The National Park Service (NPS) has begun the process of planning a restoration project and associated Environmental Assessment (EA) for the former Waterwheel and Casey’s Corner canoe livery sites, located along the Platte River, in Sleeping Bear Dunes National Lakeshore. The sites are located upstream of the intersection of the Platte River and highway M-22, along both banks, for a distance of approximately 300 feet. The National Lakeshore contains only 4 streams throughout the 72,000 acre park, and these streams are important to the wildlife and visitors that utilize them. The purpose of this project/EA is to explore the various ways in which the NPS might stabilize and restore the form and function of the Platte River channel adjacent to these disturbed sites. 

The project site was formerly the location of two canoe liveries that were removed several years ago, but their development impacts on the Platte River were never addressed.  The riverbanks were lined with wood and concrete and then filled with soil, which is now falling into the river as sections continue to fail and cause subsequent bank erosion.  In addition, a steel sheet pile wall was placed into the south river bank at the Casey’s Corner site in the early 1990s. This was part of a system to prevent hydrocarbons from entering the Platte River through groundwater migration during a contamination clean-up, caused by nearby underground fuel storage tanks.  The steel sheet and riverbank were covered with six-inch diameter cobbles.  The contamination at Casey’s was cleaned up and the steel sheet and cobbles are no longer needed for their intended purpose. These features prevent the formation of natural channel banks and vegetation.  The failing walls not only pose a visitor safety hazard, but also a resource hazard, as the material being added to the river degrades the habitat and visitor use qualities.    

The project/EA process is just beginning, and we welcome your ideas on the future of this restoration project.
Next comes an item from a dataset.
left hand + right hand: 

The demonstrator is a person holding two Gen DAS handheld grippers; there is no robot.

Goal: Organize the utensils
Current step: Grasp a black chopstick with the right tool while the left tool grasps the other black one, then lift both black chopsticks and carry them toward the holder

We need your ideas on what impacts and issues we should consider as we plan the restoration. We request that you provide your comments to us by November 30, 2006. (This is a 30-day extension.) The comments you submit during this “scoping” phase of planning will be incorporated into a range of alternatives and impact analyses in the EA. The EA will then be made available for further public review and comment, scheduled for release this winter, and we will again solicit your input. Comments may be submitted by clicking here or they can be mailed to the Lakeshore at the above address.

Download this letter in pdf format.

Did You Know?

Port Oneida Rural Historic District

The Port Oneida Rural Historical District is a 3000 acre farming area preserved as it was in the early 1900's. This area was farmed for over 100 years and is now part of the Sleeping Bear Dunes National Lakeshore More...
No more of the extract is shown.